Scholars from a range of disciplines have examined the implications for elite South Africans of the hegemonic dominance of English. The mission school disseminated what Graham Duncan has called ‘coercive agency’:32 along with Christianity, the missions taught a colonial and colonising ideology which shaped their students even as the black South African men resisted and responded to the message that their cultures and languages were in need of improvement and replacement. Scholars of mission schools and their effects, and the early South African writers in English, all emphasise the ‘ambiguous qualification’33 which an education in English language and literary culture entailed. For example, in his autobiography Tell Freedom, Peter Abrahams, one of the first black South African writers to acquire an international career and the first to write an autobiography in English, details the effects of his mission-school education in pre-apartheid days. It gave him his vocation (specifically, he says, Shakespeare inspired in him the desire to write, and to become educated in English literature). It gave him a deep sense of justice and of a shared humanity through the Christian ideology he was taught. It also made the hypocrisies of South Africa in the world outside the schoolroom walls inescapably obvious and intolerable. And, as he goes on to chart in his life story, his education makes it impossible for him to return to his family and the community from which he came.34

As Abrahams suggests, the Englished South African subject has been described as split. While a postmodern understanding would see all subjectivity as split or fractured, and would understand this as unproblematic, the splitting effects of English have been repeatedly presented as fracturing a subject who would otherwise be authentically whole: in saving, English also spoils. Bloke Modisane writes bitterly of the experience of being a ‘Situation’, ‘the eternal alien between two worlds’35 as a result of his propensity for a cultured ‘white society’, membership of which was denied him by early apartheid legislation and attitudes. Duncan traces this split condition back to the mission schools, describing how Lovedale created ‘dislocated individuals and groups’, alienated from their societies of birth and also excluded from ‘the Western European lifestyle they aspired to’.36 But the Englished South African’s ‘Situation’ can be read as something other than the position of eternal exclusion, particularly if one is looking pre- and post-apartheid.

English has always played a more complex role in South African identities and societies than Ngugi wa Thiong’o’s famous explication allows. I do not wish to deny the region’s painful history of struggle, to celebrate its effects, or to blithely overlook the reality of ongoing relations of material and discursive power kept in place by the dominance of English resulting from this history. However, colonised subjects made use of colonial tools of oppression, often in order to construct themselves as resisting subjects, albeit with complications and complicities. This use implies a process that resulted not only in the cultural colonisation of the African mind, but also in African ownership of colonial texts, icons, and languages. It is a contradictory and traumatic process, with ramifications for identity on personal and cultural levels. But language can become a tool for the comprador speaker, because comprador identity, the access to the colonial world gained though language use, comes about not solely through the acquisition of the colonial language, but ‘through the act of speaking itself, the act of self-assertion involved in using the language of the colonizer’.37 The subject speaking English in South Africa will always be more than the sum of the colonial process; the forms taken by agency cannot be underestimated.38 If millions of Africans by now speak English, is English not an African language, one as deeply implicated in history as any other language – not universal, in other words, and not straightforwardly liberating, but ‘authentically’, contradictorily African? Like any other aspect of identity? Like the African coconut?

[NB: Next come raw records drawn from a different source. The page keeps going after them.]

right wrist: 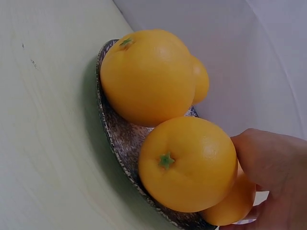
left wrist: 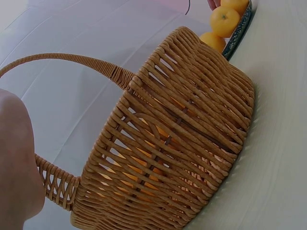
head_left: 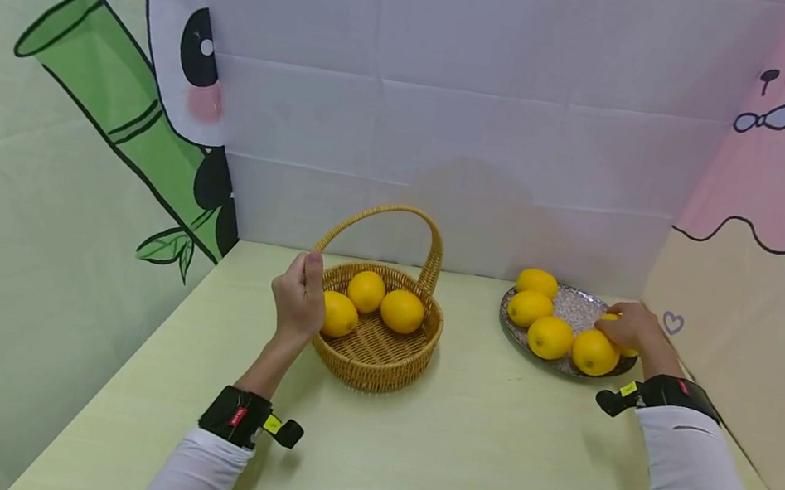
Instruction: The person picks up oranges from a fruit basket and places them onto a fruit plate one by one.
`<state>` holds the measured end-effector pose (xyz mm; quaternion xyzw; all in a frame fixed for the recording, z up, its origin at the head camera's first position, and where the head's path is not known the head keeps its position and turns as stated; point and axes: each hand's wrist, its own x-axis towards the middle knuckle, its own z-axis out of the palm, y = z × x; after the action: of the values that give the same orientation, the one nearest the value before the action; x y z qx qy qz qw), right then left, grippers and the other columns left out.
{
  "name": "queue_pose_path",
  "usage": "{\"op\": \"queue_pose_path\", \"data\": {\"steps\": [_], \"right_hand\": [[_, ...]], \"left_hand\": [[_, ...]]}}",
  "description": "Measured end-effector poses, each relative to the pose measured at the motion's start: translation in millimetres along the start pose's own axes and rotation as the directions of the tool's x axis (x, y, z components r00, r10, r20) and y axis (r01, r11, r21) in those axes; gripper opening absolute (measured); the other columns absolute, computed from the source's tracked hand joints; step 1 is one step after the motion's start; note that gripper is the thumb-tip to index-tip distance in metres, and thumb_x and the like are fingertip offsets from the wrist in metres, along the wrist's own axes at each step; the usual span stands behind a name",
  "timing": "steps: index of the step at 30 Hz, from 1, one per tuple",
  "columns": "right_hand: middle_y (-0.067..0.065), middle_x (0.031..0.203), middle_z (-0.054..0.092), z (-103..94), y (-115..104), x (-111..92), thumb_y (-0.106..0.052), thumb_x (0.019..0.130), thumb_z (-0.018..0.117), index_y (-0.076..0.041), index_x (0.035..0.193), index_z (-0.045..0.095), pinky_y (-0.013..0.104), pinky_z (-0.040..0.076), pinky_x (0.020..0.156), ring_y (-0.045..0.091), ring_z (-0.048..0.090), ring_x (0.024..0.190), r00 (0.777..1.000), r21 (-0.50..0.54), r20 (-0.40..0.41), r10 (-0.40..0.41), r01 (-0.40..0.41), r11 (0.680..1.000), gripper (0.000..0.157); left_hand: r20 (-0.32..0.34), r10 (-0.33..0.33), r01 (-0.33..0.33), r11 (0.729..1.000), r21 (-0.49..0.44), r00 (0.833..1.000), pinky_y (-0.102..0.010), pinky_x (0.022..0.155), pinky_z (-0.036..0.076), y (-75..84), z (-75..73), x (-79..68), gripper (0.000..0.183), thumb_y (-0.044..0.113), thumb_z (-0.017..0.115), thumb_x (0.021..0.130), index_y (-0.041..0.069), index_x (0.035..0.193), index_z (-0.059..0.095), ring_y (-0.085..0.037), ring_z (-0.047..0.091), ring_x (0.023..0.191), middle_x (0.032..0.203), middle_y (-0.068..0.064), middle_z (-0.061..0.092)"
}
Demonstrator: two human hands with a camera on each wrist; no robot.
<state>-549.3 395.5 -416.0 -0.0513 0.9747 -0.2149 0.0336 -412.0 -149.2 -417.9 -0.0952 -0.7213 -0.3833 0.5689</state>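
My left hand point(head_left: 300, 296) grips the handle point(head_left: 384, 210) of a round wicker basket point(head_left: 374, 375) on the table. Three oranges point(head_left: 401, 312) lie inside it; in the left wrist view they show only through gaps in the weave. At the right, my right hand point(head_left: 638, 330) holds an orange point(right wrist: 236, 200) at the right side of a dark speckled plate point(head_left: 575, 306). That orange is mostly hidden by my fingers in the head view. Several other oranges point(head_left: 549, 337) rest along the plate's left and front rim, one point(right wrist: 188, 164) right beside my thumb.
Both basket and plate stand toward the back of the pale table point(head_left: 439, 452). A white cloth backdrop point(head_left: 470, 122) rises behind them, with a printed panda at left and a pink bear at right. The right wall point(head_left: 765, 331) runs close beside my right arm.
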Motion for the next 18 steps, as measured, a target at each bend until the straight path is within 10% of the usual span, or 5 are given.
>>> {"op": "queue_pose_path", "data": {"steps": [18], "right_hand": [[0.044, 0.139, 0.040, -12.1, -9.7, -9.7, -0.040, 0.106, 0.049, 0.015, 0.146, 0.040, 0.068, 0.042, 0.097, 0.056, 0.044, 0.116, 0.999, -0.022, 0.047, -0.022, 0.023, 0.999, 0.069]], "left_hand": [[0.012, -0.025, 0.025, 1.000, -0.002, 1.000, -0.024, 0.041, 0.014, -4.1, 0.0, -2.0, 0.060, 0.046, 0.036, 0.112, 0.006, 0.067, 0.038, -0.015, 0.022, 0.043, 0.053, -0.002, 0.029]]}}
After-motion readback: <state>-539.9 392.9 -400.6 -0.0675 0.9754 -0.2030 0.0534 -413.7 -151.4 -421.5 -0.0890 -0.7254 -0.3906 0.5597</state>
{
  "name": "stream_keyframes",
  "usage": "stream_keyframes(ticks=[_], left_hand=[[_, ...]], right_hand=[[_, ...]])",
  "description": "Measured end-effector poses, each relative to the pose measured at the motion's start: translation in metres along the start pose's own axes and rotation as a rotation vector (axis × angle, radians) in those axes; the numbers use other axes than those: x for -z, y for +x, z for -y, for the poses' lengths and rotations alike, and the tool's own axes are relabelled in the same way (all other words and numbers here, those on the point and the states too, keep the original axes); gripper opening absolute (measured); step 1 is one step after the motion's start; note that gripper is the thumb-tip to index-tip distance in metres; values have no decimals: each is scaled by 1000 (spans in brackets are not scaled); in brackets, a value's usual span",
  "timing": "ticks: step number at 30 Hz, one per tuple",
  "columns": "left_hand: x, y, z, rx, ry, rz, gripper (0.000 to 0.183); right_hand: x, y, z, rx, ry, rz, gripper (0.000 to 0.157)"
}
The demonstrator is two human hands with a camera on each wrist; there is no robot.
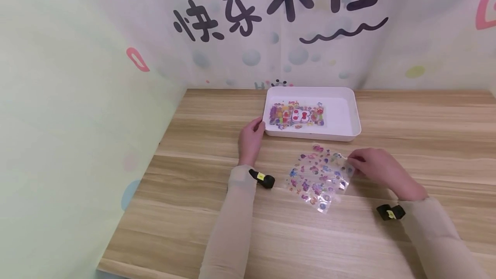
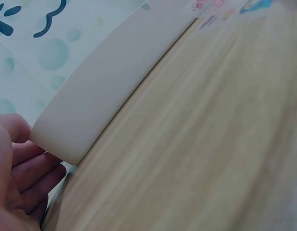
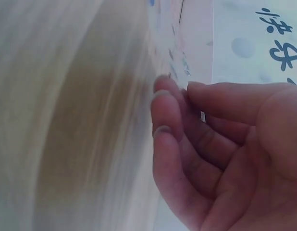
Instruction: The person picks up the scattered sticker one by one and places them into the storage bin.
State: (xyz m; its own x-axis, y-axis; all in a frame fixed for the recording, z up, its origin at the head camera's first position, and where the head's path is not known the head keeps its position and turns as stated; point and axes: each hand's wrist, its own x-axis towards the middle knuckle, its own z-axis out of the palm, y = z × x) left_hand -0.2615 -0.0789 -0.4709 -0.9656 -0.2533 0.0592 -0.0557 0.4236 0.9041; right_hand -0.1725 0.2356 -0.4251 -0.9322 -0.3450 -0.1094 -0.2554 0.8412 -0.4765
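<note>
On the wooden table stands a shallow white tray (image 1: pixel 339 113) holding sticker sheets (image 1: pixel 298 116), one with a white cartoon character on it. My left hand (image 1: pixel 250 140) grips the tray's near left corner; in the left wrist view its thumb (image 2: pixel 16 126) is at the rim and the other fingers curl against the wall below. A clear sheet of small, mostly purple and pink stickers (image 1: pixel 315 180) is in front of the tray, tilted, its right corner pinched between thumb and fingers of my right hand (image 1: pixel 373 165). In the right wrist view that sheet shows nearly edge-on beyond the fingertips.
Behind the table hangs a printed cloth (image 1: pixel 248 51) with large dark characters and pale dots, close to the tray's far side. A pale green wall (image 1: pixel 77 119) runs along the left. Wood surface (image 1: pixel 186 210) extends on both sides and in front.
</note>
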Motion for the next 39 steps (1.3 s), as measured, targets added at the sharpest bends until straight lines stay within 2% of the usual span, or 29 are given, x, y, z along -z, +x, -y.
stream_keyframes(ticks=[11, 19, 27, 33, 39], left_hand=[[1, -1, -1, 11, -8, 10, 29], [1, -1, -1, 8, -12, 10, 30], [2, -1, -2, 10, -11, 12, 30], [2, -1, -2, 4, -6, 11, 30], [1, 0, -1, -3, -9, 13, 29]], right_hand=[[11, -1, -11, -38, 132, 24, 26], [20, -5, -21, -3, 167, -17, 26], [30, -10, -28, 6, 180, -20, 30], [36, -15, -34, -21, 246, 0, 29], [41, -19, -39, -82, 279, 15, 36]])
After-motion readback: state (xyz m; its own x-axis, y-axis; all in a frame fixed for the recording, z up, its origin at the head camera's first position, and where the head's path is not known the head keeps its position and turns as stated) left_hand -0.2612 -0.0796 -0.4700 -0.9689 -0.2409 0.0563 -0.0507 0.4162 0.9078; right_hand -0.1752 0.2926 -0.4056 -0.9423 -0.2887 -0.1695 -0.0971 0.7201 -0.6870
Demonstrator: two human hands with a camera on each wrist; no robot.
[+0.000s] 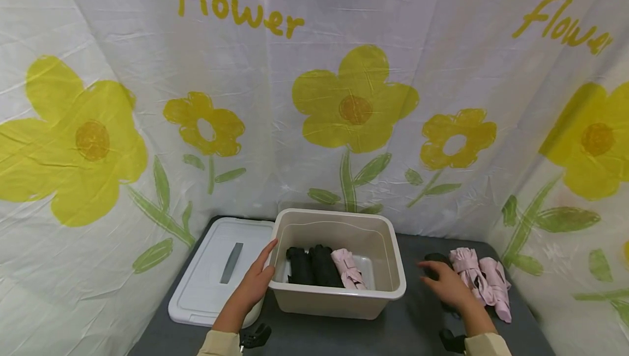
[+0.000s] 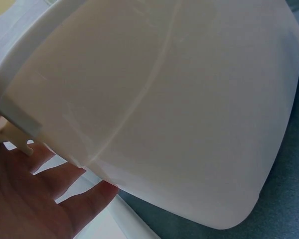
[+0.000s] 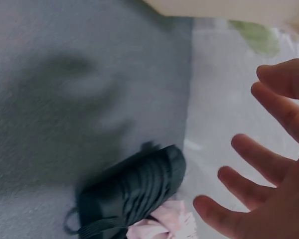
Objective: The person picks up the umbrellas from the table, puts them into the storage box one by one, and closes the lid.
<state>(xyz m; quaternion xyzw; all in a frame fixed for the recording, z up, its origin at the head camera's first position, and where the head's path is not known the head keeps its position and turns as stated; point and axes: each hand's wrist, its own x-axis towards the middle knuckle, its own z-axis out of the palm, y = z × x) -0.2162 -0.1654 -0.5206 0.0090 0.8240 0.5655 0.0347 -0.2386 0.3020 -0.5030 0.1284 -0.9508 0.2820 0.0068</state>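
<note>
A beige plastic bin stands mid-table. Inside it lie two black folded umbrellas and one pink folded umbrella, side by side. My left hand rests against the bin's left end at the rim, its fingers spread along the outer wall. Out to the right, my right hand hovers with spread fingers and nothing in them. Below and near it lies a black folded umbrella with a strap loop, partly hidden by the hand in the head view. Two pink folded umbrellas lie just beyond.
To the left of the bin, a white lid with a grey handle lies flat on the dark grey table. A white curtain printed with yellow flowers hangs behind and on both sides.
</note>
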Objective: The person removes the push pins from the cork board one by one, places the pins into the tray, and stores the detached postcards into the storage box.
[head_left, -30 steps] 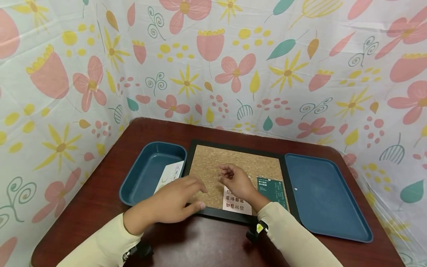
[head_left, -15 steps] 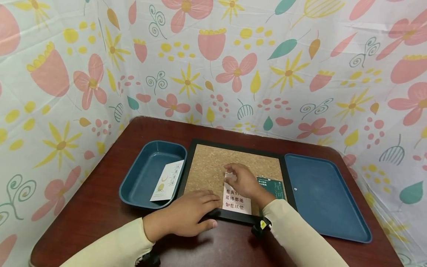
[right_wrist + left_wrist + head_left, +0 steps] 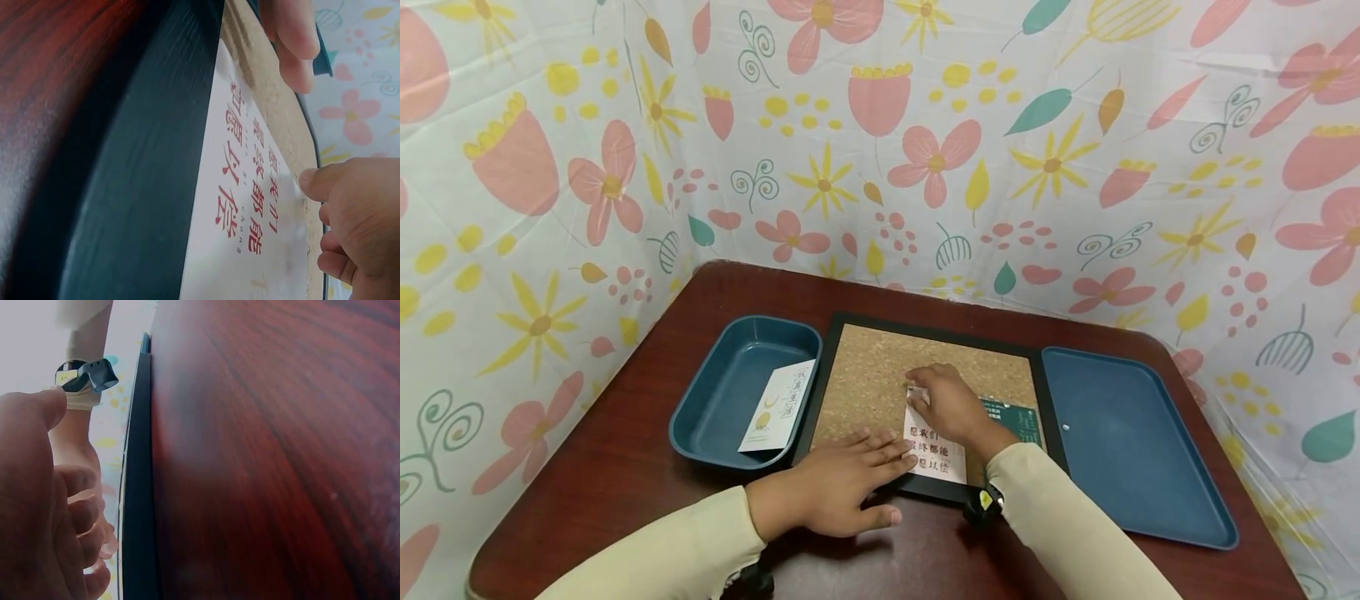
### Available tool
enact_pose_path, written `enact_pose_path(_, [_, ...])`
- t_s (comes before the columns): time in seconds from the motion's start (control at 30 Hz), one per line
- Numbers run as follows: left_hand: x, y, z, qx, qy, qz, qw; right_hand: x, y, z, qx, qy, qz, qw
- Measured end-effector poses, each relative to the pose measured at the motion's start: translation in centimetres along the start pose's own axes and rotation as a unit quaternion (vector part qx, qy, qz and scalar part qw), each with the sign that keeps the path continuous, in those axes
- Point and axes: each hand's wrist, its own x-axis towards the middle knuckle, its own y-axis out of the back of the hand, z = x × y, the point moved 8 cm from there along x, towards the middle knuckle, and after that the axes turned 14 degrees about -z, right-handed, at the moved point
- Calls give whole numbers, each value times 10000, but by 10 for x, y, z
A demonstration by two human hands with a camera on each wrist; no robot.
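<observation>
A pale card with red characters [image 3: 938, 467] lies on the framed cork board [image 3: 880, 350], low and right of its middle. At the card's top left corner my right hand [image 3: 951, 404] pinches a tiny push pin, mostly hidden by the fingers. In the right wrist view, my right hand [image 3: 369, 219] has a fingertip at the card's far end and its other fingers curled. My left hand [image 3: 850, 483] rests flat with fingers spread over the board's front edge, its fingertips on the card's left edge. A green card [image 3: 1017, 419] lies partly behind my right hand.
A deep blue tray [image 3: 703, 375] stands left of the board, with a white card [image 3: 777, 406] leaning inside it. On the right lies a flat blue tray [image 3: 1138, 450] with a small shiny pin [image 3: 1065, 427] at its left edge. A flower-printed curtain [image 3: 925, 150] hangs behind the table.
My left hand has moved right, from above the board's front left corner onto the card's left edge, and flattened. My right hand has shifted slightly right, to the card's top left corner.
</observation>
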Motion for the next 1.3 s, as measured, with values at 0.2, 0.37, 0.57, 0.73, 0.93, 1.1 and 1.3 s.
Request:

Solomon Plaatje: The first South African coconut

For elite African men at the turn of the century of high colonialism, English was a very important medium as well as a personal and artistic source of useful and sometimes enriching content. It was, as it remains, a means for socio-economic advancement. It was a mine of literary wealth, interesting for its own sake and for the messages about universal humanity conveyed through the teaching of Eng Lit. Deploying English and the literature that went with it was the means to publicly stake a claim to personhood in the terms of the ruling regime; it enabled a demonstration and provided a vocabulary that was meant to help in the fight against colonial patronage and its hardening racism. Leon de Kock has shown how and why African intellectuals seeking to forge a literary and human presence embraced English as a ‘universal’ and universalising language. He notes also the complexities and complicities of this position:

The writing of ‘literature’ in English was an uneasy negotiation: in its dense web of textuality were multiple constraints and restraints. One didn’t just take English and make literature in a vacuum … Many early works of black South African writing in English attest to this unease in the very forms, idioms, and registers employed in writing for a readership that did not really exist in any significant numbers except as an imaginary community where English and the values it was held to represent approximated the ideals of civil egalitarianism … English was a discursive site riven with contradiction – offering entry to a larger world, a more global imaginary, but hedged by the constraints of a colonizing ideology.39

De Kock goes on to offer an argument for recognising the complexity of African identifications with British identity and Western acculturation, for taking seriously the desire to participate in and to own what these things offered and stood for: civility, modernity, Christian brotherhood, equality. He argues that the South African response to colonisation was never one of pure oppositionality; instead, African leaders used the discourses, ideas, and ideologies brought by the colonisers to demand inclusion into the civil imaginary and into state structures, and sought to counter racism by calling for the recognition of their ability to live up to all the terms designated by the colonisers as the marks of human development and ‘civilisation’.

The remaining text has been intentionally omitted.